10 tysięcy euro nagrody za pomoc w śledztwie
"Po upływie 10 lat od zaginięcia, Metropolitan Police otrzymała informacje dotyczące Niemca, który przebywał w okolicy Praia de Luz. Pracowaliśmy z kolegami z Niemiec i Portugalii i ten mężczyzna jest podejrzanym w przypadku zaginięcia Maddie” – powiedział Mark Cranwell ze Scotland Yard. To efekt współpracy brytyjskiej, niemieckiej i portugalskiej policji.
Uwagę śledczych przykuły m.in. samochody 43-letniego Niemca. Scotland Yard poinformował, że pomieszkiwał przez pewien czas w Volkswagenie T3 Westfalia na portugalskich numerach rejestracyjnych. Oprócz tego miał Jaguara XJR 6, który był widywany w 2007 roku w Praia da Luz. Był zarejestrowany na nazwisko podejrzanego, ale dzień po zaginięciu Madeline znalazł innego właściciela.

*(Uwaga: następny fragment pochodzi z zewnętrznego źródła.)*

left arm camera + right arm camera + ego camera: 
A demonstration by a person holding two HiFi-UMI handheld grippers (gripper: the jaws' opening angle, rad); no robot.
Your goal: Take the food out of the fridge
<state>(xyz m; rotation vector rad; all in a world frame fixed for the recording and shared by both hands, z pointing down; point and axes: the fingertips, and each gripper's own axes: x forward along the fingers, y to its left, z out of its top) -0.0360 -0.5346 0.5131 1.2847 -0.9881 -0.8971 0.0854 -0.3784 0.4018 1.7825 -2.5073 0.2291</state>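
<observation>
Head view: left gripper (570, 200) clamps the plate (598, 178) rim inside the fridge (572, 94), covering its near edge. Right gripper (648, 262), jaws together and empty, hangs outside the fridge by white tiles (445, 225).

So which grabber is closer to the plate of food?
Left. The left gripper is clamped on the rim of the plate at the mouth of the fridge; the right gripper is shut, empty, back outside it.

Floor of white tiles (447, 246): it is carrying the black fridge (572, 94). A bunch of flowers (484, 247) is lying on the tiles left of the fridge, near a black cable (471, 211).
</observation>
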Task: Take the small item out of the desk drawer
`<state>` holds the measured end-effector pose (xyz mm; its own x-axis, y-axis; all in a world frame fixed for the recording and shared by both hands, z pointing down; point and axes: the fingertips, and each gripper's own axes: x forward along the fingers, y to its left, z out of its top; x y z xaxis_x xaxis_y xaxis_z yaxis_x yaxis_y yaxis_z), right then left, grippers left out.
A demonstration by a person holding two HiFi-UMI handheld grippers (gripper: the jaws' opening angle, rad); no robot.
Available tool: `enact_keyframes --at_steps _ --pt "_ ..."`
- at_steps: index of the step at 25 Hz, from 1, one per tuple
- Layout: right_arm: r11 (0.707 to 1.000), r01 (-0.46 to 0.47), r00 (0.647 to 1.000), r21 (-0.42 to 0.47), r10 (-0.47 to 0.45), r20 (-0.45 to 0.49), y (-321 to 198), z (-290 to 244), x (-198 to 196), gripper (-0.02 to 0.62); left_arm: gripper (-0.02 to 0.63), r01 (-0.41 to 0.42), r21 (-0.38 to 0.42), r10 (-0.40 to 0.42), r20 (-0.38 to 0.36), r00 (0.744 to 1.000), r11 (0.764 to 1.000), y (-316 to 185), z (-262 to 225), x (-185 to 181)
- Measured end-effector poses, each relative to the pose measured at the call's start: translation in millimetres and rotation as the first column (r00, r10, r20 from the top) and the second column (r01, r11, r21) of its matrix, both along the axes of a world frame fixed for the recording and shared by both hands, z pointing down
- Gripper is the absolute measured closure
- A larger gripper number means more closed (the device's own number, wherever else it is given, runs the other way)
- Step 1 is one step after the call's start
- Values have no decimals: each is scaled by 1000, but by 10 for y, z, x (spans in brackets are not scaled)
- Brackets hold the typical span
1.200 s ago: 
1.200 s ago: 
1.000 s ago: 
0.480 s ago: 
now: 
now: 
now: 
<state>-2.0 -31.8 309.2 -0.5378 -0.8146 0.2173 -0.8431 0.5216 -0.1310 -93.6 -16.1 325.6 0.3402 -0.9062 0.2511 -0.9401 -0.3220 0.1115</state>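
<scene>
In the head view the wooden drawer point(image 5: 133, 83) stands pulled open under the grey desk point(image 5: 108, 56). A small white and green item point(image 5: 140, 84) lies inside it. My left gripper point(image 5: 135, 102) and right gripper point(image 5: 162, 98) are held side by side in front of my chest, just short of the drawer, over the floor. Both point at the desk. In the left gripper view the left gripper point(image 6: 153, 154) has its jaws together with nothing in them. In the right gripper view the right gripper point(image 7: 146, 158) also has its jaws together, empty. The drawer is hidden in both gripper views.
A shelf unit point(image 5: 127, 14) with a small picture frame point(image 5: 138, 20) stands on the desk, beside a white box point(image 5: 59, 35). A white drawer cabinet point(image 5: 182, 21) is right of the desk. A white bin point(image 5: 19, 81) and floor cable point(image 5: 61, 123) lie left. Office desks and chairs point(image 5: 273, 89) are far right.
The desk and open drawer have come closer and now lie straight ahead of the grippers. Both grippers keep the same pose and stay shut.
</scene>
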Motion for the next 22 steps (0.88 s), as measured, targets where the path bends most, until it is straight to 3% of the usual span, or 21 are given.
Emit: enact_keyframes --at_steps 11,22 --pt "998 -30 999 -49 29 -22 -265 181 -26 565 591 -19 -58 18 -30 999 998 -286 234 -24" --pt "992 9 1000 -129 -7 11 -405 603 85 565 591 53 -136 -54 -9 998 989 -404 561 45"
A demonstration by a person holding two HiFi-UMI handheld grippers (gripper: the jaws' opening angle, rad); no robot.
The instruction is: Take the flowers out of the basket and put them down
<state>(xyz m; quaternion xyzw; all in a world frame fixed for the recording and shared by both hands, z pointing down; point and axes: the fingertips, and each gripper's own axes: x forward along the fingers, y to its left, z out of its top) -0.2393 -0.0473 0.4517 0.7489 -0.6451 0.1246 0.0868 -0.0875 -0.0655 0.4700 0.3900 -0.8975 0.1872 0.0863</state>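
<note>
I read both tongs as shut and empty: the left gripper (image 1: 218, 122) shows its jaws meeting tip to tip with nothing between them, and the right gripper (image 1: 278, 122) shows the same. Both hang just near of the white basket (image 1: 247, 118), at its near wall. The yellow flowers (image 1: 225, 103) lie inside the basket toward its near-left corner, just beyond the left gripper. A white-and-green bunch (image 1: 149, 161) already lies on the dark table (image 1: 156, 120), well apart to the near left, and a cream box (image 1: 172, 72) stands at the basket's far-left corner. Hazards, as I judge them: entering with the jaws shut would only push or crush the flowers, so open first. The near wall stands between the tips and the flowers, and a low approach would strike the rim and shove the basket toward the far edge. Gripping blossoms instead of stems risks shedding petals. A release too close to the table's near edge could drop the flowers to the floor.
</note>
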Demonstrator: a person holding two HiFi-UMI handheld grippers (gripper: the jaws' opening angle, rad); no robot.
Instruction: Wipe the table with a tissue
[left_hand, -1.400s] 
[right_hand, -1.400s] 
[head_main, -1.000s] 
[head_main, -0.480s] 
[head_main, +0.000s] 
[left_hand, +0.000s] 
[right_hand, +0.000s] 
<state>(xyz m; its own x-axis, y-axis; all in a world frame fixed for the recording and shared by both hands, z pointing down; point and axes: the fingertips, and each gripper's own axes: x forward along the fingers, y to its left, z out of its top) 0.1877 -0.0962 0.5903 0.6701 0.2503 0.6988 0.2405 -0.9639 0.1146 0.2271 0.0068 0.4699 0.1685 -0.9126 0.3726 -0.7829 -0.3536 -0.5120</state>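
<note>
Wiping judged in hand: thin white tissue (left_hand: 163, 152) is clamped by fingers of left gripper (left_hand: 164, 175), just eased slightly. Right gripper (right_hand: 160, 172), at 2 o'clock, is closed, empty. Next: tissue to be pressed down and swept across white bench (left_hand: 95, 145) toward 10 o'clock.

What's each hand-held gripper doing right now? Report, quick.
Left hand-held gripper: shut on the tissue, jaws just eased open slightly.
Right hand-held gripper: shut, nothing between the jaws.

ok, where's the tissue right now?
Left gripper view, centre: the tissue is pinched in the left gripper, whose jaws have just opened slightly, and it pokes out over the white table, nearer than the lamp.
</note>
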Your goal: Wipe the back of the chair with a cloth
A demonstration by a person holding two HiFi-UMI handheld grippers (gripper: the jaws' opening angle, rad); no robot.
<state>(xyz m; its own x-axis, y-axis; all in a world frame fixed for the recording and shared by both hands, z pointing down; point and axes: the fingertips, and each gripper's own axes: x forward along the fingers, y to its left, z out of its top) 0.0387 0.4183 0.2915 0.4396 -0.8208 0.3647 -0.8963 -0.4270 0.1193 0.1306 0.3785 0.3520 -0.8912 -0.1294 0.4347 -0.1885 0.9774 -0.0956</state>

To nie wszystko. "Wieczorem, kiedy zaginęła Maddie, podejrzany odebrał telefon w rejonie Praia de Luz. Śledczy przypuszczają, że osoba, która zadzwoniła do niego, jest bardzo ważnym świadkiem i apelują o kontakt" – podaje dw.com. Więcej szczegółów znajdziemy na stronie BKA. Niemiecka policja oferuje 10 tysięcy euro nagrody za informacje mogące pomóc w śledztwie.
Gwałciciel pochwalił się koledze
Podsumujmy: 43-letni Christian B. w czasie tamtej nocy przebywał w Portugalii. Był wielokrotnie notowanym i karanym przestępcą seksualnym (również za zbrodnie w tamtym kraju). Jego auto widziano w pobliżu hotelu, w którym zatrzymali się McCann. W 2008 roku roku był nawet przesłuchiwany w tej sprawie, ale dopiero w 2017 trafił na liczącą 600 nazwisk listę podejrzanych. Co o tym zadecydowało? Zgubiło go własne ego.
Na policję zgłosił się jego znajomy - donosi "Daily Mail". Zeznał, że razem z B. pewnego razu siedzieli w barze. Nagle w telewizji pojawił się materiał z okazji 10. rocznicy zaginięcia dziewczynki. Podpity 43-latek pochwalił się, że "wie wszystko", a potem pokazał mu nagranie, na którym gwałcił kobietę. Dopiero wtedy śledztwo ponownie ruszyło z kopyta.
Znalezienie nowych dowodów i powiązanie wszystkich tropów zajęło trzy lata. Brytyjska policja podchodzi do kolejnego przełomu na chłodno i wciąż prowadzi postępowanie pod kątem zaginięcia. Niemiecka prokuratura uważa, że jest już naprawdę blisko oskarżenia Christiana B. o uprowadzenie i zamordowanie dziewczynki. Dużo więc wskazuje na to, że sprawa wkrótce będzie mieć swój finał. Nikt nie przywróci życia Madeleine McCann, ale możliwe, że sprawiedliwości w końcu stanie się zadość.